FHS seminar series by Dr. Zhihui WENG

On top of that, we further verify specific cluster of genes that significantly correlated with MYCN only in MNA neuroblastomas but cannot be defined between MYCN-amplification and non-MYCN-amplification neuroblastomas. We found that these MYCN-amplification signature genes are regulated by MYCN through a TWIST1-dependant manner. MYCN significantly binds to the non-canonical E-box (CANNTG) sequence of promoters to regulate these genes’ expression which is of TWIST1-dependent. We find that MYCN and TWIST1 directly bind to the non-canonical E-box sequence on the promoter of CD55 and regulated CD55 expression.

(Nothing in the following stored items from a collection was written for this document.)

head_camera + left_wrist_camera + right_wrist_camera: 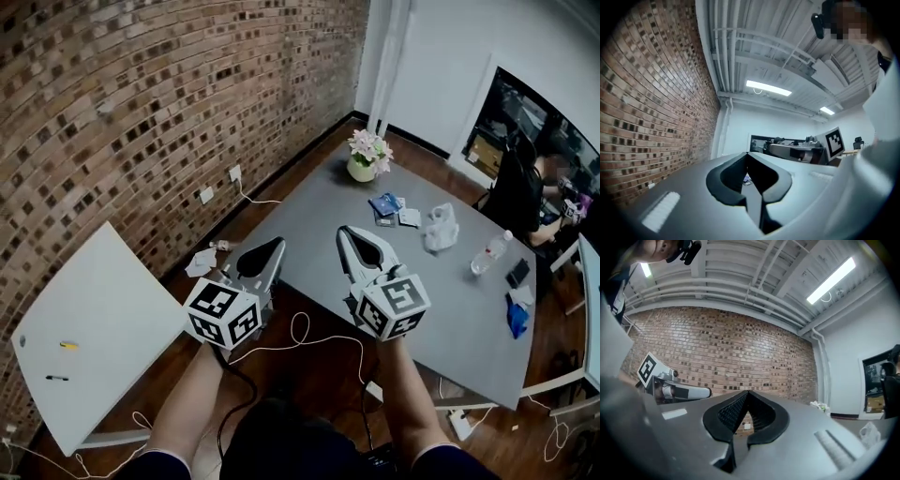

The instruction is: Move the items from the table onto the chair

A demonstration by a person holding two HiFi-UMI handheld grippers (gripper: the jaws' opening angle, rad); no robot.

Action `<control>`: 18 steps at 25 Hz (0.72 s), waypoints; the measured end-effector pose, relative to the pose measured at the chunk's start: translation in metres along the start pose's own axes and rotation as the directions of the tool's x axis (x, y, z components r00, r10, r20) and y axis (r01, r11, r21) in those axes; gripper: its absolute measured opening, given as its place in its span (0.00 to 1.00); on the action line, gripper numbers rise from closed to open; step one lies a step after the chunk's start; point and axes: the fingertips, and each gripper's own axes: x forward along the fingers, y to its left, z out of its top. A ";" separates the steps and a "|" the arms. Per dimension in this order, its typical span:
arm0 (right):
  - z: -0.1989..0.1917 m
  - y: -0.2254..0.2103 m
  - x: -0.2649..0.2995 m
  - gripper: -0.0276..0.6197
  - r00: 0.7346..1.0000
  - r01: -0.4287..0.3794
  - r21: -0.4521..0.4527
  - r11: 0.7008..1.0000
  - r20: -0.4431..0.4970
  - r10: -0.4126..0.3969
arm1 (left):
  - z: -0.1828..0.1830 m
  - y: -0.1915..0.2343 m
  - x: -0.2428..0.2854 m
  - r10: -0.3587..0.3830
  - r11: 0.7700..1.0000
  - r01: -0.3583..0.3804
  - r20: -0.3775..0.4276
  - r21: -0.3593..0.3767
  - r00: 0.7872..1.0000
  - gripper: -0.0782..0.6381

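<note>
Items all on the table (450, 309), far half: flower pot (368, 155) at the far corner, blue packet (383, 203) w/ a white packet (410, 217) just beside it, crumpled bag (440, 228) next, then a bottle (490, 252) lying on its side. Near the right edge there's a black item (517, 273), can't tell what, and a blue cloth (517, 319). Black chair (511, 192) sits past the table's far right side, a person in it.

Left gripper (278, 242) is up by the table's near corner; its own view shows tips meeting, nothing between. Right gripper (344, 231) is over the near part of the table, jaws likewise closed tip to tip, empty.

Off left: white board (94, 328) w/ a yellow marker (68, 345) and a black marker (56, 378); brick wall (141, 112) behind.
</note>
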 end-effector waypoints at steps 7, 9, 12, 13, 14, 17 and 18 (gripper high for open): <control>-0.008 0.106 0.051 0.05 0.959 -0.284 0.016 0.959 0.014 0.283 | 0.006 0.048 -0.103 0.279 0.960 -0.279 0.013 0.021 0.960 0.13; -0.008 0.142 0.066 0.05 0.933 -0.360 0.018 0.933 0.017 0.360 | 0.010 0.062 -0.137 0.352 0.935 -0.353 0.023 0.025 0.936 0.13; -0.007 0.202 0.087 0.05 0.883 -0.469 0.014 0.883 0.022 0.469 | 0.016 0.084 -0.194 0.457 0.888 -0.458 0.043 0.027 0.889 0.13; -0.006 0.223 0.093 0.05 0.865 -0.502 0.010 0.865 0.024 0.502 | 0.018 0.091 -0.214 0.489 0.871 -0.490 0.050 0.026 0.871 0.13; -0.006 0.245 0.099 0.05 0.845 -0.534 0.007 0.845 0.026 0.534 | 0.020 0.099 -0.234 0.520 0.853 -0.522 0.057 0.025 0.852 0.13; -0.004 0.310 0.114 0.05 0.789 -0.614 -0.002 0.790 0.028 0.613 | 0.026 0.121 -0.294 0.596 0.800 -0.599 0.071 0.022 0.800 0.13; -0.003 0.332 0.118 0.05 0.774 -0.633 -0.005 0.774 0.028 0.633 | 0.028 0.127 -0.314 0.615 0.786 -0.618 0.073 0.021 0.785 0.13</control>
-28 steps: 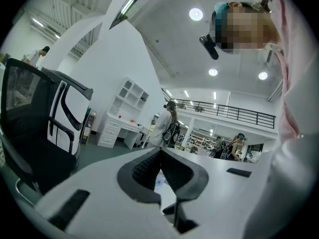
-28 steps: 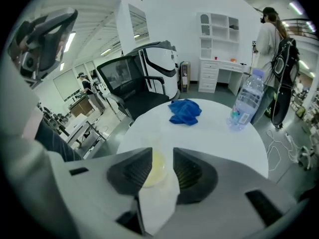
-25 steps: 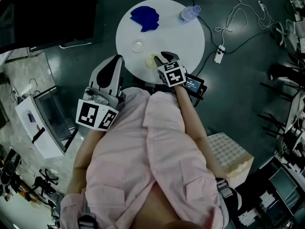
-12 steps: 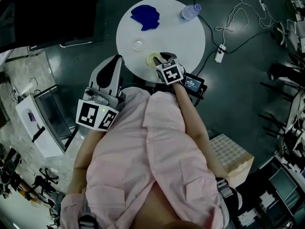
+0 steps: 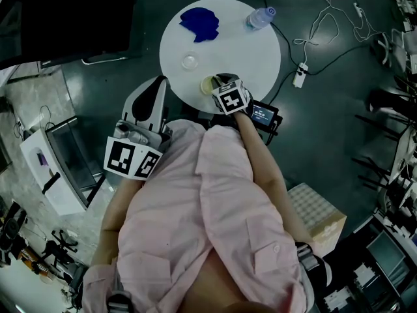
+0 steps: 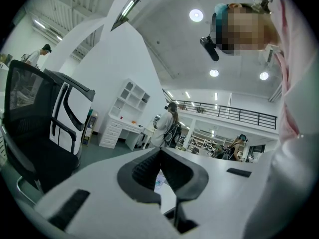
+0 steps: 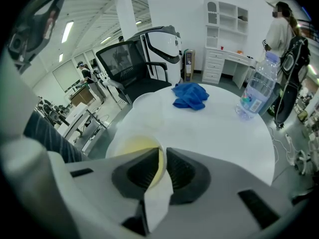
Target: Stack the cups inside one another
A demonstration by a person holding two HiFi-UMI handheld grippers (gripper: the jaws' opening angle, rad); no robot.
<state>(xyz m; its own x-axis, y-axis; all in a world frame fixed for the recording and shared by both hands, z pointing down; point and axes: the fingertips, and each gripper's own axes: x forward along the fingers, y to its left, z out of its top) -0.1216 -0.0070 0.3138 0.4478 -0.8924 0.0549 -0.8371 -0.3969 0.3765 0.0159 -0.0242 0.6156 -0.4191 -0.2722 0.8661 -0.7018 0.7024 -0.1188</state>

Loss of TWIST1 leads to the lower contribution of MYCN occupancy on non-canonical E-box sequence of CD55 promoter and downregulates CD55 expression. However, MYCN-overexpression cannot rescue CD55 expression in the context of TWIST1-knockdown. We reveal that CD55 exhibits different phenotypes between MNA and non-MNA neuroblastomas in vitro and in vivo. CD55 functions as a cancer stem cell marker in MNA but not in non-MNA neuroblastomas, denoted that CD55 as a MYCN-amplification signature gene plays key role in MNA neuroblastomas depended on the MYCN-amplification-state. All these data indicate that what we had found enlighten novel therapeutic strategies for MNA neuroblastomas.